Me voilà donc depuis près de deux mois dans cette nouvelle demeure. J'y ai plus de confort comme disent les amis qui n'y ont encore jamais mis les pieds. C'est vrai, au Bois, cela faisait sept ou huit ans que je n'avais plus l'eau chaude. Ni pour la vaisselle, ni pour me laver. Je me débrouillais comme entre les deux guerres, du temps où il n'y avait pas de baignoire, mais un simple bassin que l'on remplissait à l'aide d'une cruche de faience. Si possible assortie. Ici, j'ai tout de même une salle de bains pour pygmées ou nains de jardin. Ce n'est pas grave vu que j'appartiens à cette deuxième catégorie. Je n'ai jamais été habitué au luxe, ni même au confort élémentaire. Cela ne m'a jamais gêné. Enfant, déjà, je pressentais que je ne serais jamais « riche ». Cela ne m'intéressait pas. C'est pour ça que je n'ai jamais demandé le permis de conduire. Pour quoi faire ? Distrait et habile comme je suis, combien de tôles froissées, de blessés ou de morts aurais-je eu sur la conscience ?

Cela fait près de deux mois que je vis sur une île. Sans téléphone. Sans l'internet. Je ne serai raccordé qu'après la mi-décembre. Ça me rappelle ma traversée de l'Atlantique où je n'avais d'autre paysage que celui des vagues. Sauf qu'ici, c'est beaucoup plus long. Deux mois et demi pour avoir le téléphone ! J'ai eu beau dire que j'en avais besoin, que j'étais malade, autant pisser dans un mirliton. Ou chier dans l'oreille d'un sourd.
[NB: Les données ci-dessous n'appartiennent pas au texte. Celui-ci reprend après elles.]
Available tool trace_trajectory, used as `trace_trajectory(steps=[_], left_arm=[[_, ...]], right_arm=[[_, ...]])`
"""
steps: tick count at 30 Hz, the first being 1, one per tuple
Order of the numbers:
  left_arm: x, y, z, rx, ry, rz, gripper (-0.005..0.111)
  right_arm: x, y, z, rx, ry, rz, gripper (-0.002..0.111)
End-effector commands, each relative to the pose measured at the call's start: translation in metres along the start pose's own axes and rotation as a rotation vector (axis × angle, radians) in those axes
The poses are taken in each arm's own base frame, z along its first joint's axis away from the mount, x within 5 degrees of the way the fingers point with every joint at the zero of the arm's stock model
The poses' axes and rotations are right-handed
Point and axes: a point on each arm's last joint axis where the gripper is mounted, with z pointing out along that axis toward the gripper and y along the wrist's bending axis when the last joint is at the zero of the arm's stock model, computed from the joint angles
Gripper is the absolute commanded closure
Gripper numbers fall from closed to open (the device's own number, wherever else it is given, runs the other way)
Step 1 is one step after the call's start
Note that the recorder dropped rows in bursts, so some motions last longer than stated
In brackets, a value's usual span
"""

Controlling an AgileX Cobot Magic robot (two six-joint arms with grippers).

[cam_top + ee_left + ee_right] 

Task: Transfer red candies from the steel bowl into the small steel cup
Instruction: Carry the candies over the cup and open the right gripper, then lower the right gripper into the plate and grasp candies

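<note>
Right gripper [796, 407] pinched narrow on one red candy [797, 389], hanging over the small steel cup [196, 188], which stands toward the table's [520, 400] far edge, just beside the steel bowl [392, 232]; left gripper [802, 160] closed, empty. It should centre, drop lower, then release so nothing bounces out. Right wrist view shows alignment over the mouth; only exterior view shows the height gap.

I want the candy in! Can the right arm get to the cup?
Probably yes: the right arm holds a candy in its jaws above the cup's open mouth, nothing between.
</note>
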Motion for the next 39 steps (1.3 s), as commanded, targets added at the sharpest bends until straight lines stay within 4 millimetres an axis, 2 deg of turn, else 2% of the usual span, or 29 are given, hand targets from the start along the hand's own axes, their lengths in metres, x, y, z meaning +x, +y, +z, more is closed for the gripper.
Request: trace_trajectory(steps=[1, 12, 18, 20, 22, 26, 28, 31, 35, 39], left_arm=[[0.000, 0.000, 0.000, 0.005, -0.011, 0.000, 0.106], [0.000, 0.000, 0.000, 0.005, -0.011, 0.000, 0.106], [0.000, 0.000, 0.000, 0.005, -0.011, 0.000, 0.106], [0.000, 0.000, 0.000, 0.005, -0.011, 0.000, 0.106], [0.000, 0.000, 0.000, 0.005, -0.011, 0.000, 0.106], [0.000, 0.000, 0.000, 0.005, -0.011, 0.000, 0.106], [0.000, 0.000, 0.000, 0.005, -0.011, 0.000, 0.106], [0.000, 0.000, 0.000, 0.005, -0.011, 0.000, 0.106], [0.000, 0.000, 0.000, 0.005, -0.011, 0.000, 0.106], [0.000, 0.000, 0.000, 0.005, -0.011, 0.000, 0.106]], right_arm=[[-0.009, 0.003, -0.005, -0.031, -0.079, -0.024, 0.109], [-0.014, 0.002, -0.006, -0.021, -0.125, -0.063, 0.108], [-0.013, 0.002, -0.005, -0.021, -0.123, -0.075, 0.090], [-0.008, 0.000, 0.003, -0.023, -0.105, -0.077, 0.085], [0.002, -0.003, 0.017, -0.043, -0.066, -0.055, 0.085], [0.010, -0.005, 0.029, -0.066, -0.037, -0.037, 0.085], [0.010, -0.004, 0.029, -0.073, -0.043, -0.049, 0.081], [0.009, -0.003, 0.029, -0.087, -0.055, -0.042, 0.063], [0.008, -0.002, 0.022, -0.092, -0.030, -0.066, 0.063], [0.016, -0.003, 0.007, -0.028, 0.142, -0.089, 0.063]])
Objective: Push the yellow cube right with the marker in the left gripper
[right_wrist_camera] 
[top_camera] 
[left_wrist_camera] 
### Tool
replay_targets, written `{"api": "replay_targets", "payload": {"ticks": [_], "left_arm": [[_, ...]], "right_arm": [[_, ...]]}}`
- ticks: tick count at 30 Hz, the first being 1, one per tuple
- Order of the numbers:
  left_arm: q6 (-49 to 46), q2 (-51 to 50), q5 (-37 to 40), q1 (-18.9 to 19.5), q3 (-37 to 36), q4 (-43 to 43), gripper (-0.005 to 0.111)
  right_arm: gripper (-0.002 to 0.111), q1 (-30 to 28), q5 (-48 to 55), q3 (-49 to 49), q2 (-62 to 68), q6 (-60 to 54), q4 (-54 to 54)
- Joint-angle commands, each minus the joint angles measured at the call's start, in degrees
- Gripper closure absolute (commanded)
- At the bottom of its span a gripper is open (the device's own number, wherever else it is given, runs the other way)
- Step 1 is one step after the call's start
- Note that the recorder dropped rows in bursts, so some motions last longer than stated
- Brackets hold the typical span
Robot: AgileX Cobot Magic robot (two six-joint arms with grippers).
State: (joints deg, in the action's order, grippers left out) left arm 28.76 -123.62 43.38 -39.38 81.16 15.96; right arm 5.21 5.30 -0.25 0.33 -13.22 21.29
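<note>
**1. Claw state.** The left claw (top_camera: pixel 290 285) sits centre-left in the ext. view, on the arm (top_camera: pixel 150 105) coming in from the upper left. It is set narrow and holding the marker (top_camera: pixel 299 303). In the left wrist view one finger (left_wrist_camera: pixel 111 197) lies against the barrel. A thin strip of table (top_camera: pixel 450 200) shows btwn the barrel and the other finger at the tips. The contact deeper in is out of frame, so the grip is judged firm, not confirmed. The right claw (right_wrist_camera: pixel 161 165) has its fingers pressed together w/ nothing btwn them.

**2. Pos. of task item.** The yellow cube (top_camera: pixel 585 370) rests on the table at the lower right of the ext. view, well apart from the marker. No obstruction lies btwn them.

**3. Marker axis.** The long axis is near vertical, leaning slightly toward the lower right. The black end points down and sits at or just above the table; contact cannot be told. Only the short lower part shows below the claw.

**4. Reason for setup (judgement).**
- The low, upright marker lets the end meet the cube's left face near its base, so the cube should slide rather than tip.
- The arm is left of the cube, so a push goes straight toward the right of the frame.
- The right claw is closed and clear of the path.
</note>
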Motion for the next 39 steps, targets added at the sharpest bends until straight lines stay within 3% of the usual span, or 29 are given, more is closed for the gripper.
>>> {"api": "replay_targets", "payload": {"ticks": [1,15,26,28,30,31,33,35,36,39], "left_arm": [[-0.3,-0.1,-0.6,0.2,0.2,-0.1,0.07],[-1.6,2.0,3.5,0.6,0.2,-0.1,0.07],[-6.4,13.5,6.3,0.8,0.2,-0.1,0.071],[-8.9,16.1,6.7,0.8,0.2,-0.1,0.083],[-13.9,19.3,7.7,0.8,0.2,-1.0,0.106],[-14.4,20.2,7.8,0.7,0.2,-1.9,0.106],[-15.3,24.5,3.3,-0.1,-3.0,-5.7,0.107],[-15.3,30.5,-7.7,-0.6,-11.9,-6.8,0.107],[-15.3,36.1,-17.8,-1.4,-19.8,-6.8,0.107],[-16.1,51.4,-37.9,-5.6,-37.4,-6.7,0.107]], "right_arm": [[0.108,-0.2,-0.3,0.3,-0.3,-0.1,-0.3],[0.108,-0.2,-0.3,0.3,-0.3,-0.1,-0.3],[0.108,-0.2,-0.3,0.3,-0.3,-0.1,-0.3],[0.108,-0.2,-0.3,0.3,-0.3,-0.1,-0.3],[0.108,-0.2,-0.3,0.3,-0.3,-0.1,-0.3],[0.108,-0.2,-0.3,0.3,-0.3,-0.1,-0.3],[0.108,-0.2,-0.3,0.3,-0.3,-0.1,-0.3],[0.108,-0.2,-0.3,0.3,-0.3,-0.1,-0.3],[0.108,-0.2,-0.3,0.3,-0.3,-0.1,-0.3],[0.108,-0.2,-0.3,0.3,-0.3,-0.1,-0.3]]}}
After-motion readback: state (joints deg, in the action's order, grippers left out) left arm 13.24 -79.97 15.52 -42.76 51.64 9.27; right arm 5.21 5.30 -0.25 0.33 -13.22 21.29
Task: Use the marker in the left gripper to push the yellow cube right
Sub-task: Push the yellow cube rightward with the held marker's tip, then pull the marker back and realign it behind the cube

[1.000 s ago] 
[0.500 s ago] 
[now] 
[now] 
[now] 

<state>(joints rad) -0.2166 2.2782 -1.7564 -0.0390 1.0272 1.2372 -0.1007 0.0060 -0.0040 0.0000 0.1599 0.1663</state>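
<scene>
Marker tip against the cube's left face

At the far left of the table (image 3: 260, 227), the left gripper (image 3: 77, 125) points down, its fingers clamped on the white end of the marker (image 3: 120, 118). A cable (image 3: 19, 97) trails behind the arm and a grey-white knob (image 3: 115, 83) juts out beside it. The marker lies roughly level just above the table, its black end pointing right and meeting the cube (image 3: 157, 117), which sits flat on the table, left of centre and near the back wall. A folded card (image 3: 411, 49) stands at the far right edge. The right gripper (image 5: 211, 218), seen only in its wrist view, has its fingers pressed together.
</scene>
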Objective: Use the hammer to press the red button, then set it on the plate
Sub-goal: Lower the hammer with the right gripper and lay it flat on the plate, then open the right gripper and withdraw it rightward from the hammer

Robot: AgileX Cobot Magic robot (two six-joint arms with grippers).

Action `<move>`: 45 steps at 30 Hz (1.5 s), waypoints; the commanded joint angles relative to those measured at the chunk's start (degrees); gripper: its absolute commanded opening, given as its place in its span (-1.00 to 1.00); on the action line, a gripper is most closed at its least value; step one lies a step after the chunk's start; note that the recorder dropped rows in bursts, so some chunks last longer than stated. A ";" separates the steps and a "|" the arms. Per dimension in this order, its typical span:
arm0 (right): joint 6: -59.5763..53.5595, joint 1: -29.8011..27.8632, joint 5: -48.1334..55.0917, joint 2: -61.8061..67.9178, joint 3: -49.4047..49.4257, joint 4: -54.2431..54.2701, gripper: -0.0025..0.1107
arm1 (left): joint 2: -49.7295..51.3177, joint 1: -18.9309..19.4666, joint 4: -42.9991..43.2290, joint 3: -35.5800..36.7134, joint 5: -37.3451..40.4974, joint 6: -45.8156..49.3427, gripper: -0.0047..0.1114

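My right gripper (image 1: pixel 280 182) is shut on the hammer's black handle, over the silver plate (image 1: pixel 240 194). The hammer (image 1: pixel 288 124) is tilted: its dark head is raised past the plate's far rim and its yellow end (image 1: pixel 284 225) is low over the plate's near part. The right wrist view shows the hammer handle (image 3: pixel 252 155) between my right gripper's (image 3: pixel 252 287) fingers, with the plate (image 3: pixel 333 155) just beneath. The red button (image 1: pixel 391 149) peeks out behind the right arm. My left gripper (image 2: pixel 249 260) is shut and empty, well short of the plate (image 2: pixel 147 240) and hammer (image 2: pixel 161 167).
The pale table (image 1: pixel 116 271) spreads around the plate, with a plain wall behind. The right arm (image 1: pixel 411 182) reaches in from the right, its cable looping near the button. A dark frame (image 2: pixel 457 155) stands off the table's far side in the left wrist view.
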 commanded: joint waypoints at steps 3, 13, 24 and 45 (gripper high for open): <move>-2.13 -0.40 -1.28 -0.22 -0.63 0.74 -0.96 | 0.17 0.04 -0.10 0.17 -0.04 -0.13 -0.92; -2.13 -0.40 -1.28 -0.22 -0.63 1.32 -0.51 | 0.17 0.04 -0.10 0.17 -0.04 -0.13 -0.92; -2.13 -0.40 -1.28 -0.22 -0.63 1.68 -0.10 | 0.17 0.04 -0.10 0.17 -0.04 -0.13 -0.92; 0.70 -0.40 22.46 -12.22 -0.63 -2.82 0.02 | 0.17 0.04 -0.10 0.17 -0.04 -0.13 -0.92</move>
Ce matin, j'ai ri en voyant que, dans mon lit d'une personne, il y avait deux coussins. C'est beaucoup trop. Mais peut-être fait-il office de doudou ? Comme si quelqu'un allait venir partager encore ma couche ! Autant imaginer que je vais passer l'hiver à récolter des noix de coco.

Ce qui m'a fait me demander pourquoi les gens collaient-ils bien souvent l'image du paradis à celle de l'amour ? Sans doute parce que ni l'un, ni l'autre n'existent. Ce ne sont que des mirages.